■ **YOUR OBJECTIVE**: Please go line by line and repeat the data below exactly, with no images.

■ **GIVEN DATA**:
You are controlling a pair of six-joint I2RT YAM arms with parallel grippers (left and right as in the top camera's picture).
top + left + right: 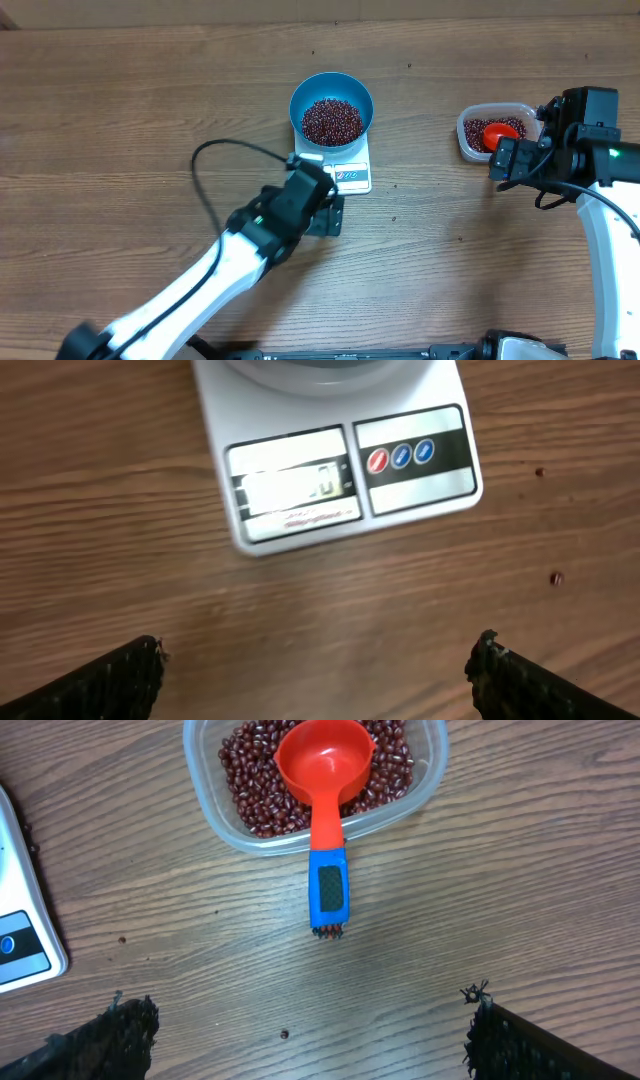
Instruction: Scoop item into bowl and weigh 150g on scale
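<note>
Beans (pixel 331 121), dark red-brown, in blue bowl (pixel 298 98)

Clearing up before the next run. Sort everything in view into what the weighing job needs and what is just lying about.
Job: beans, blue bowl holding them, scale under it, clear tub of more beans, red scoop resting in it.
Lying about: a few stray beans beside the scale.

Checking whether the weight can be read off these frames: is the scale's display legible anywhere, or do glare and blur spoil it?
Left wrist view: the scale has its display washed out by glare and slightly soft, digits unreadable. Overhead view: the display is too small to read. Right wrist view: sharp, but only the scale's button corner shows.
</note>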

■ **EXPECTED OUTPUT**:
You are controlling a pair of six-joint I2RT YAM arms with parallel grippers (left and right as in the top camera's picture).
top + left + right: 
Instruction: Scoop item into bowl and weigh 150g on scale
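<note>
Beans (pixel 331 121), dark red-brown, in blue bowl (pixel 298 98)

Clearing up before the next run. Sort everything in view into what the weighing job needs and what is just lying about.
Job: beans, blue bowl holding them, scale under it, clear tub of more beans, red scoop resting in it.
Lying about: a few stray beans beside the scale.

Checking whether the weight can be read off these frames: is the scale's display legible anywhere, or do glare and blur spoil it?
Left wrist view: the scale has its display washed out by glare and slightly soft, digits unreadable. Overhead view: the display is too small to read. Right wrist view: sharp, but only the scale's button corner shows.
</note>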

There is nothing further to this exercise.